> **Requirement**: Give back, exactly as written, the lines from the first line of the data below through the line with "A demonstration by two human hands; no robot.", and omit the pictures.

> **Dataset content**:
:::::

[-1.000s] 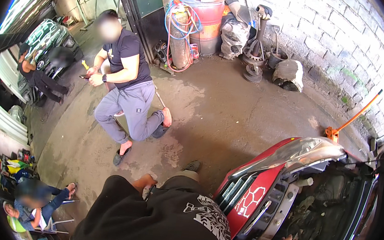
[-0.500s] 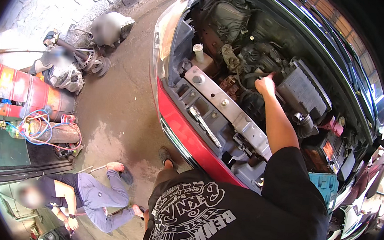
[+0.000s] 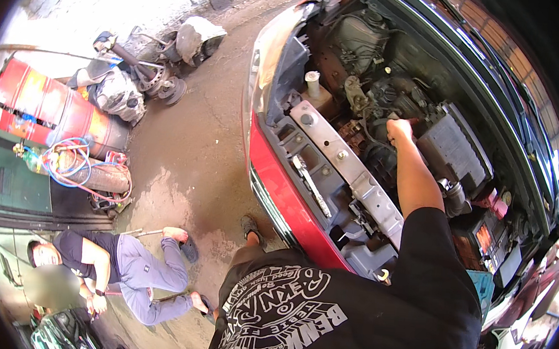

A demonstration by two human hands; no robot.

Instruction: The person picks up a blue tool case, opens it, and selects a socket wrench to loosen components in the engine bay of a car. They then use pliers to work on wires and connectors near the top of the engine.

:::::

> **Output of the exercise**:
[-1.000s] 
[-0.500s] 
[+0.000s] 

A demonstration by two human hands; no robot.

Nothing remains to be added to the exercise.